LISTED ENTRIES START

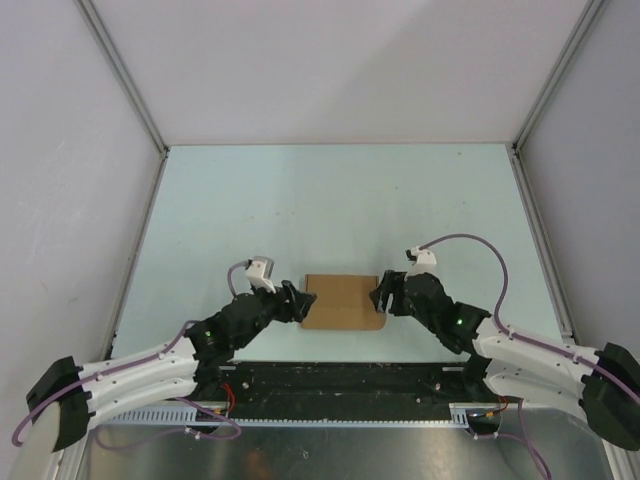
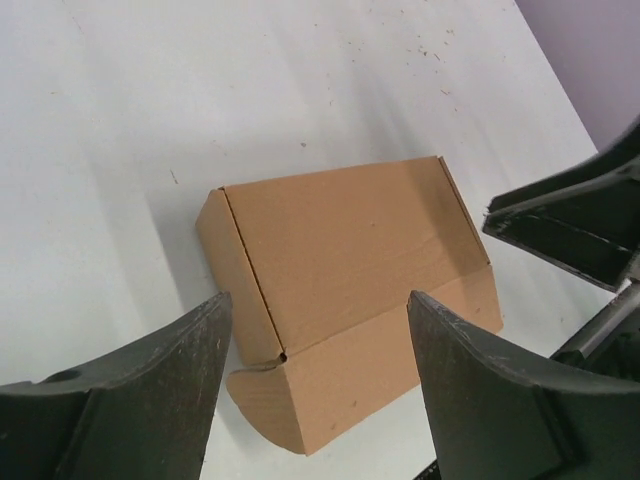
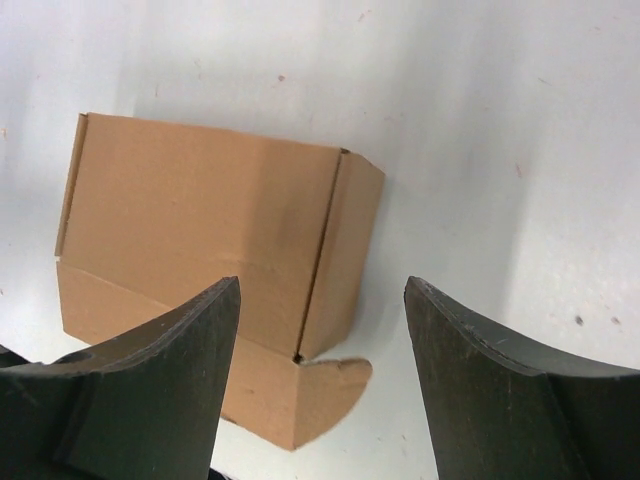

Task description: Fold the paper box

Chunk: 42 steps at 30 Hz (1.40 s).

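The paper box point(image 1: 342, 301) is a tan-brown cardboard box lying on the pale table between my two grippers. In the left wrist view the box point(image 2: 340, 270) lies closed with its front flap and rounded corner tab spread toward me. In the right wrist view the box point(image 3: 210, 230) shows its right side panel and a rounded tab on the table. My left gripper point(image 1: 303, 303) is open and empty at the box's left end; in its own view the gripper point(image 2: 315, 310) hovers above the box's near left corner. My right gripper point(image 1: 378, 294) is open and empty at the right end, with the near right corner between its fingers point(image 3: 320, 300).
The pale green table point(image 1: 340, 200) is walled by grey panels at left, right and back. A black rail point(image 1: 340, 385) with the arm bases runs along the near edge. The right arm's finger point(image 2: 570, 225) shows past the box in the left wrist view.
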Each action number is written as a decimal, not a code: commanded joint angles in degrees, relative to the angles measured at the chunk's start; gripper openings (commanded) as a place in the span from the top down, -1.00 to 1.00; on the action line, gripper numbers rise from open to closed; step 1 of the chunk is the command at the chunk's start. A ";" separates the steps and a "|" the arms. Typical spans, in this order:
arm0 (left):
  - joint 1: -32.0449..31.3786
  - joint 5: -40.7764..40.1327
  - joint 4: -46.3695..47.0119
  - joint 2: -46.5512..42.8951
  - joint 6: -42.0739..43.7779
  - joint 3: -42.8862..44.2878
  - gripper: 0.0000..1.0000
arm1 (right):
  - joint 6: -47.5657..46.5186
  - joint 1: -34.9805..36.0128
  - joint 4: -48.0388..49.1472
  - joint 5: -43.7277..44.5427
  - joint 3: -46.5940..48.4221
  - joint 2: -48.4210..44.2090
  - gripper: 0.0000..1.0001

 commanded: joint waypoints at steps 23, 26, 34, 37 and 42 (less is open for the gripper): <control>-0.11 6.74 -2.60 0.49 -3.46 -2.81 -0.51 | -2.03 -4.62 17.00 -8.90 2.27 14.06 -0.34; -0.20 7.79 -2.42 2.95 -3.37 -2.11 -0.50 | -2.03 -4.62 17.00 -9.08 2.27 14.06 -0.33; -0.73 9.64 -2.42 3.75 -4.25 -2.11 -0.58 | -2.11 -4.71 16.91 -8.99 2.27 14.06 -0.34; -0.73 9.73 -2.16 3.75 -4.43 -2.02 -0.59 | -2.11 -4.70 17.00 -9.17 2.27 14.32 -0.34; -0.73 10.26 -0.32 5.33 -4.60 -1.93 -0.59 | -2.11 -4.71 17.09 -9.43 2.27 14.23 -0.34</control>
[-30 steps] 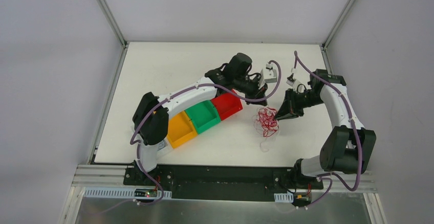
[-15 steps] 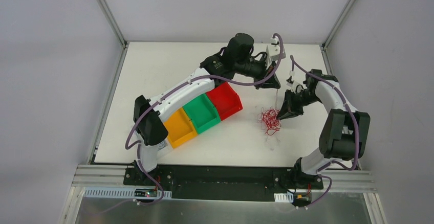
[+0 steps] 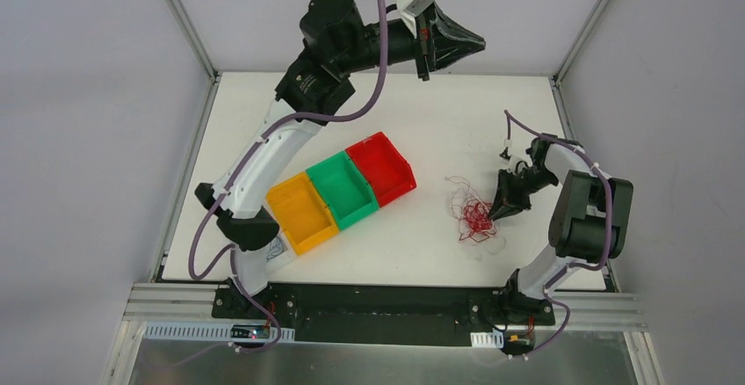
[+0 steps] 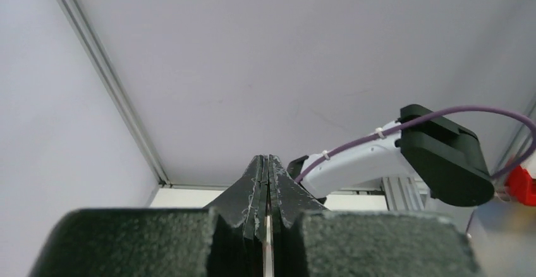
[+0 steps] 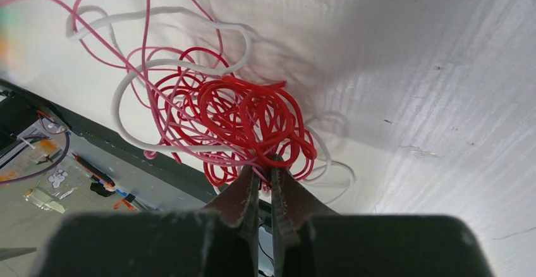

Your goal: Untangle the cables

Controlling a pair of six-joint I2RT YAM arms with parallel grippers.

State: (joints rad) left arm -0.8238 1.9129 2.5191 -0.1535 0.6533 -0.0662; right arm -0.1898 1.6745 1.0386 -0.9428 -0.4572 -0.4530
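Note:
The cables (image 3: 474, 215) lie as one tangle on the white table, right of centre. In the right wrist view they show as a bright red coil (image 5: 253, 116) with pink strands and a white cable (image 5: 158, 62) looped around it. My right gripper (image 3: 495, 213) is low at the tangle's right edge. In its own view the right gripper (image 5: 263, 171) is shut on red strands of the coil. My left gripper (image 3: 480, 44) is raised high over the table's far edge, far from the tangle. In its wrist view the left gripper (image 4: 268, 159) is shut. A thin pale sliver shows between its jaws, and I cannot tell what it is.
Three bins stand in a diagonal row left of the tangle: a red bin (image 3: 380, 168), a green bin (image 3: 343, 190) and an orange bin (image 3: 301, 216). The right arm's white link (image 4: 370, 160) appears in the left wrist view. Metal frame rails border the table.
My left arm rose from beside the tangle to high above the table's far edge. My right gripper shifted slightly right and nearer, and the tangle slid with it.

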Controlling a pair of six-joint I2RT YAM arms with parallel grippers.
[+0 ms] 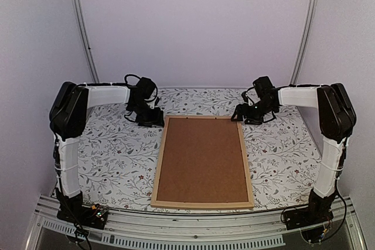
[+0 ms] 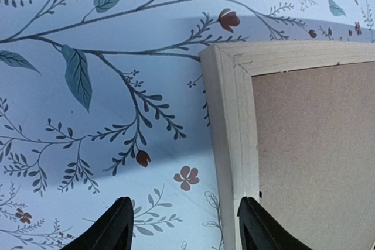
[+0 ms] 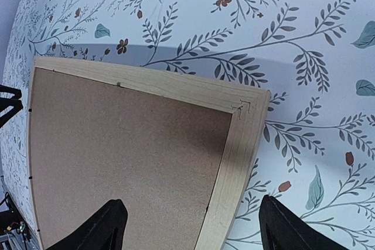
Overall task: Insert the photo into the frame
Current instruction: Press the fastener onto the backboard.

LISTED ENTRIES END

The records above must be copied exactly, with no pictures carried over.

● ANSWER SECTION:
Task description: Fold the paper box

Chunk: 42 steps at 30 Hz (1.40 s).

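The paper box point(image 1: 342, 301) is a tan-brown cardboard box lying on the pale table between my two grippers. In the left wrist view the box point(image 2: 340, 270) lies closed with its front flap and rounded corner tab spread toward me. In the right wrist view the box point(image 3: 210, 230) shows its right side panel and a rounded tab on the table. My left gripper point(image 1: 303, 303) is open and empty at the box's left end; in its own view the gripper point(image 2: 315, 310) hovers above the box's near left corner. My right gripper point(image 1: 378, 294) is open and empty at the right end, with the near right corner between its fingers point(image 3: 320, 300).
The pale green table point(image 1: 340, 200) is walled by grey panels at left, right and back. A black rail point(image 1: 340, 385) with the arm bases runs along the near edge. The right arm's finger point(image 2: 570, 225) shows past the box in the left wrist view.
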Each action number is written as a decimal, not a code: commanded joint angles in degrees, relative to the angles measured at the chunk's start; gripper openings (commanded) as a place in the span from the top down, -1.00 to 1.00; on the action line, gripper numbers rise from open to closed; step 1 of the chunk is the command at the chunk's start. A ";" separates the steps and a "|" the arms. Typical spans, in this order:
arm0 (left):
  - joint 1: -32.0449..31.3786
  - joint 5: -40.7764..40.1327
  - joint 4: -46.3695..47.0119
  - joint 2: -46.5512..42.8951
  - joint 6: -42.0739..43.7779
  - joint 3: -42.8862..44.2878
  - gripper: 0.0000..1.0000
arm1 (right):
  - joint 6: -47.5657..46.5186
  - joint 1: -34.9805..36.0128
  - joint 4: -48.0388..49.1472
  - joint 5: -43.7277..44.5427
  - joint 3: -46.5940..48.4221
  - joint 2: -48.4210..44.2090
  - gripper: 0.0000..1.0001

 commanded: joint waypoints at steps 23, 26, 34, 37 and 42 (less is open for the gripper): <control>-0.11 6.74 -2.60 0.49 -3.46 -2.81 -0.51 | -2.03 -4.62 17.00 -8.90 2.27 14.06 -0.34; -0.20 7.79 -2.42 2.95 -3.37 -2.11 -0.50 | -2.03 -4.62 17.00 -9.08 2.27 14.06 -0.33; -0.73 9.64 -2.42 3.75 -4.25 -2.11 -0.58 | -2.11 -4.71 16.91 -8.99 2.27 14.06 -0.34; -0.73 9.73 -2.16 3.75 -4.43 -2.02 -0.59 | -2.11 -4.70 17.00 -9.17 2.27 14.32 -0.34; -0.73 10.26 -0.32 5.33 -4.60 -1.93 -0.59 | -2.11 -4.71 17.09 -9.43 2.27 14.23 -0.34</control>
[-30 steps] 
[-15 steps] 
[+0 steps] 
[+0 steps] 
[+0 steps] 

Your goal: Untangle the cables

Controlling a pair of six-joint I2RT YAM arms with parallel grippers.

State: (joints rad) left arm -0.8238 1.9129 2.5191 -0.1535 0.6533 -0.0662; right arm -0.1898 1.6745 1.0386 -0.9428 -0.4572 -0.4530
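Note:
The cables (image 3: 474, 215) lie as one tangle on the white table, right of centre. In the right wrist view they show as a bright red coil (image 5: 253, 116) with pink strands and a white cable (image 5: 158, 62) looped around it. My right gripper (image 3: 495, 213) is low at the tangle's right edge. In its own view the right gripper (image 5: 263, 171) is shut on red strands of the coil. My left gripper (image 3: 480, 44) is raised high over the table's far edge, far from the tangle. In its wrist view the left gripper (image 4: 268, 159) is shut. A thin pale sliver shows between its jaws, and I cannot tell what it is.
Three bins stand in a diagonal row left of the tangle: a red bin (image 3: 380, 168), a green bin (image 3: 343, 190) and an orange bin (image 3: 301, 216). The right arm's white link (image 4: 370, 160) appears in the left wrist view. Metal frame rails border the table.
My left arm rose from beside the tangle to high above the table's far edge. My right gripper shifted slightly right and nearer, and the tangle slid with it.
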
Controlling a pair of six-joint I2RT YAM arms with parallel grippers.
[+0 ms] 
[+0 ms] 
[+0 ms] 
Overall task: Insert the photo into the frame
Current instruction: Press the fastener onto the backboard.

That covers the exercise completely.